ABOUT THIS TASK.
Taking the entries below, transcribe only the lines starting with the one with "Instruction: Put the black" and going on through the one with "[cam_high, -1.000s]", exactly as written, without the pictures.

PROVIDED INFORMATION.
⁂

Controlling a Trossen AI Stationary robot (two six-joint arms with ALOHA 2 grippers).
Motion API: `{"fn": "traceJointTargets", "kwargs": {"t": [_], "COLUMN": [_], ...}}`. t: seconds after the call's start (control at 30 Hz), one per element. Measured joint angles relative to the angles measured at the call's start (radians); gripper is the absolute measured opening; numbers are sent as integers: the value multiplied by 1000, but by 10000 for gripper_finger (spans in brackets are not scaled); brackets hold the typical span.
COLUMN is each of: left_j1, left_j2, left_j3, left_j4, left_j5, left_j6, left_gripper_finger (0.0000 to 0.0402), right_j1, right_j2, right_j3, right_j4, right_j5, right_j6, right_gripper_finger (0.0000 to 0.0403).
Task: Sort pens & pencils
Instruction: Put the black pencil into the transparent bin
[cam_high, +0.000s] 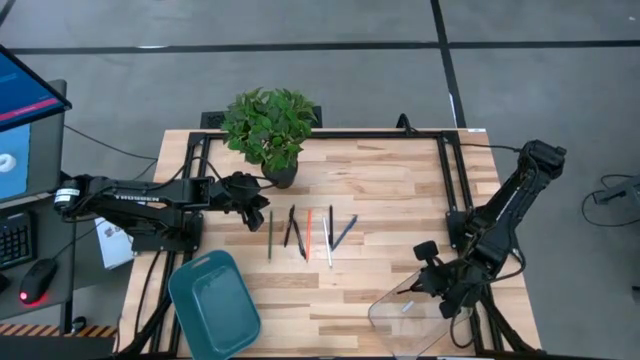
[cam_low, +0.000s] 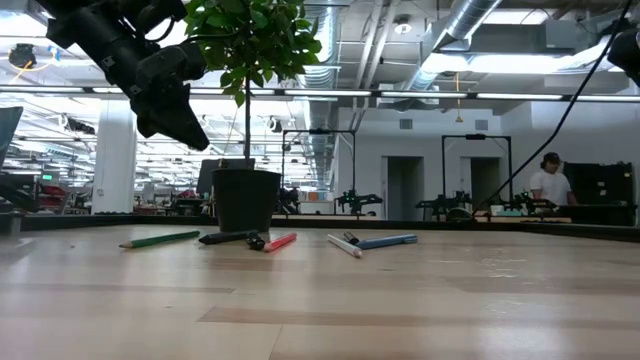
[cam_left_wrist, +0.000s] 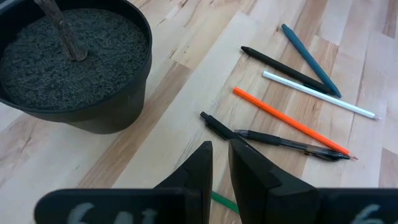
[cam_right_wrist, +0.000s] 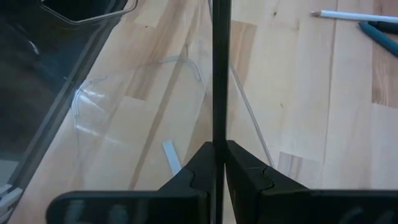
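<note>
Closest to the high camera, at the table's (cam_high: 400, 170) front edge, a teal tray (cam_high: 213, 305) is seen on the left corner and a clear container (cam_high: 415, 318) on the right corner. Over that clear container the right gripper (cam_right_wrist: 218, 163) is held, its jaws pinched shut on a thin black pen (cam_right_wrist: 218, 68) that stands straight up between them. Across the table, the left gripper (cam_left_wrist: 219, 163) is poised just beside the potted plant (cam_high: 268, 128), jaws nearly closed with a narrow gap and nothing between them. The pens & pencils (cam_high: 308, 232) are spread in a loose row at mid-table: a green pencil (cam_high: 269, 235) nearest the left gripper, then two black pens (cam_high: 293, 228) touching at one end, an orange one (cam_high: 308, 230), a white one (cam_high: 327, 242), and a black and a blue one (cam_high: 343, 233) at the right end. Bare wood is left between the row and both front containers, and wide open board between the row and the right arm.
</note>
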Motion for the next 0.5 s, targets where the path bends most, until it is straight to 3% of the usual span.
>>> {"fn": "traceJointTargets", "kwargs": {"t": [0.5], "left_j1": [0], "left_j2": [0], "left_j3": [0], "left_j4": [0], "left_j5": [0], "left_j6": [0], "left_gripper_finger": [43], "right_j1": [-1], "right_j2": [0], "right_j3": [0], "right_j4": [0], "right_j5": [39], "right_j6": [35], "right_gripper_finger": [58]}}
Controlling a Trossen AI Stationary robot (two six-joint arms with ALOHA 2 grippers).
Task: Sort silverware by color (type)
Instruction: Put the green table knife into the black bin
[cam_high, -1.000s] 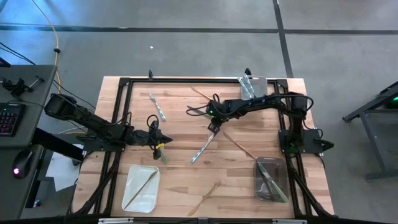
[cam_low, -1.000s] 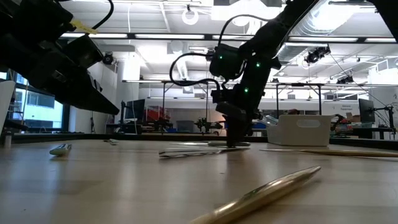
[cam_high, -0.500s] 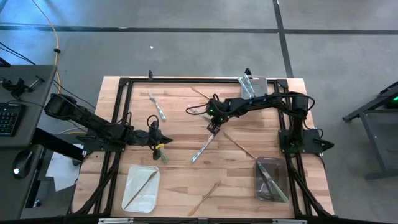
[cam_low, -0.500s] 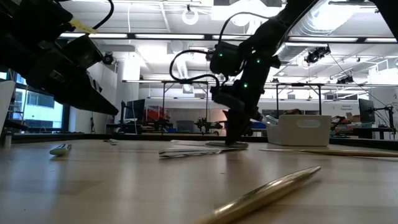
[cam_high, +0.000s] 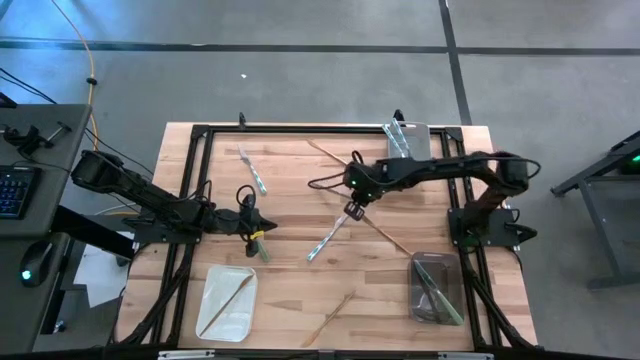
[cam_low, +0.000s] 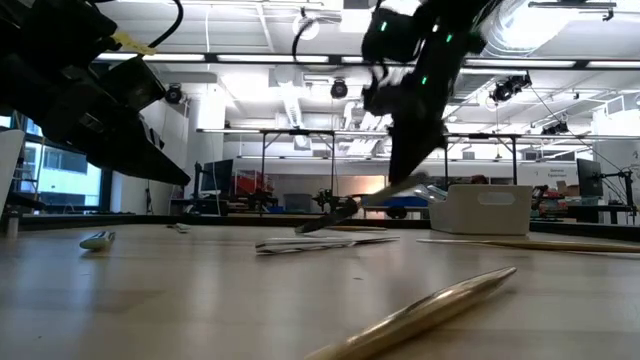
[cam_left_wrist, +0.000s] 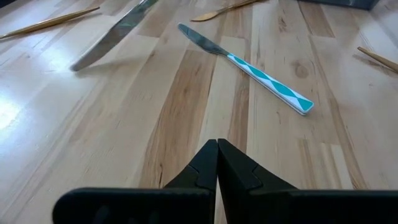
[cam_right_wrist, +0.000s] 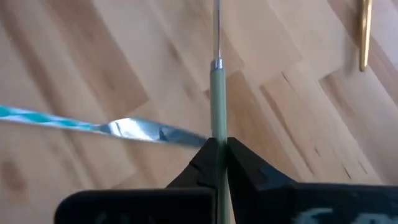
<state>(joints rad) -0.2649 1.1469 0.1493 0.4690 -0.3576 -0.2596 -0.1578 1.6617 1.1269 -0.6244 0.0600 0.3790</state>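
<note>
Green-handled silver-tipped cutlery (cam_right_wrist: 217, 93) is pinched by its handle in the right gripper (cam_right_wrist: 217, 146), lifted off the wooden table (cam_high: 290, 290). Its long axis runs straight ahead from the jaws toward table centre; the gripper is pressed together on it.

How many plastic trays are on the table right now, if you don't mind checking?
3, in the high view: a clear tray at the table's top edge, right of centre; a white tray at bottom left; a grey tray at bottom right. None appears hidden.
</note>
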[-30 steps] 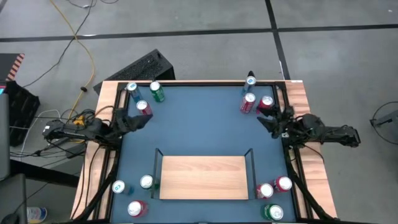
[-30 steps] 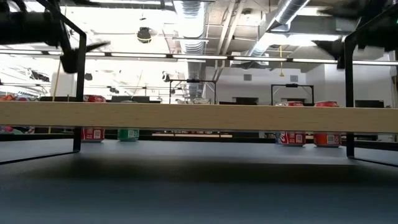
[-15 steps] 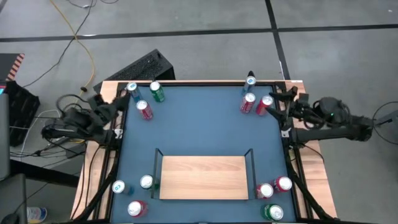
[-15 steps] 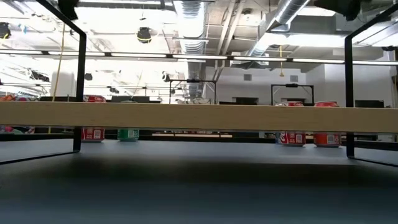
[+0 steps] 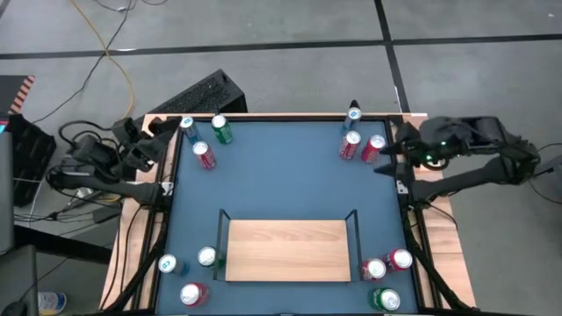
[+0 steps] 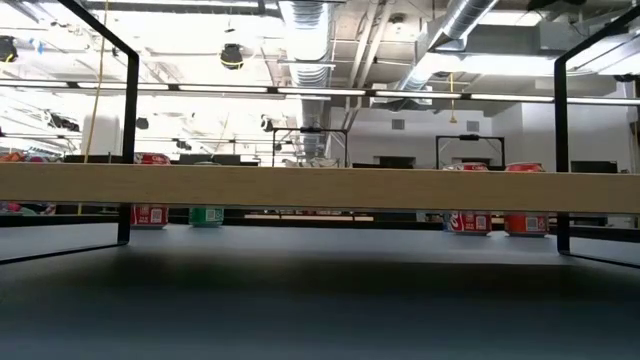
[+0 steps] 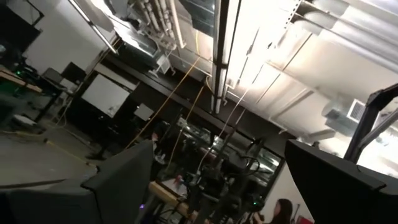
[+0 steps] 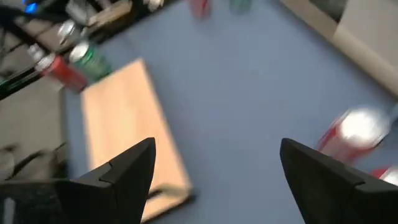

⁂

THE ANSWER.
Instruction: Put the black pencil into the transparent bin
[cam_high, +0.000s] 
[cam_low, +0.000s] 
[cam_left_wrist, +0.000s] 
[cam_right_wrist, +0.000s] 
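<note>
Closest to the high camera, at the table's (cam_high: 400, 170) front edge, a teal tray (cam_high: 213, 305) is seen on the left corner and a clear container (cam_high: 415, 318) on the right corner. Over that clear container the right gripper (cam_right_wrist: 218, 163) is held, its jaws pinched shut on a thin black pen (cam_right_wrist: 218, 68) that stands straight up between them. Across the table, the left gripper (cam_left_wrist: 219, 163) is poised just beside the potted plant (cam_high: 268, 128), jaws nearly closed with a narrow gap and nothing between them. The pens & pencils (cam_high: 308, 232) are spread in a loose row at mid-table: a green pencil (cam_high: 269, 235) nearest the left gripper, then two black pens (cam_high: 293, 228) touching at one end, an orange one (cam_high: 308, 230), a white one (cam_high: 327, 242), and a black and a blue one (cam_high: 343, 233) at the right end. Bare wood is left between the row and both front containers, and wide open board between the row and the right arm.
</note>
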Motion for the next 0.5 s, targets where the path bends most, until it is straight to 3% of the usual span.
>>> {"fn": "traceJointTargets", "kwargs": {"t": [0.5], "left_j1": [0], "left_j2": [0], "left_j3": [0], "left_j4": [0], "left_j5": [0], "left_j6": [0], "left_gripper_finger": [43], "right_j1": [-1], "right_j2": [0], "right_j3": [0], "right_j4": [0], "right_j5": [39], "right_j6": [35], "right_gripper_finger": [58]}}
Controlling a Trossen AI Stationary robot (two six-joint arms with ALOHA 2 grippers).
Task: Sort silverware by color (type)
Instruction: Put the green table knife into the black bin
[cam_high, -1.000s] 

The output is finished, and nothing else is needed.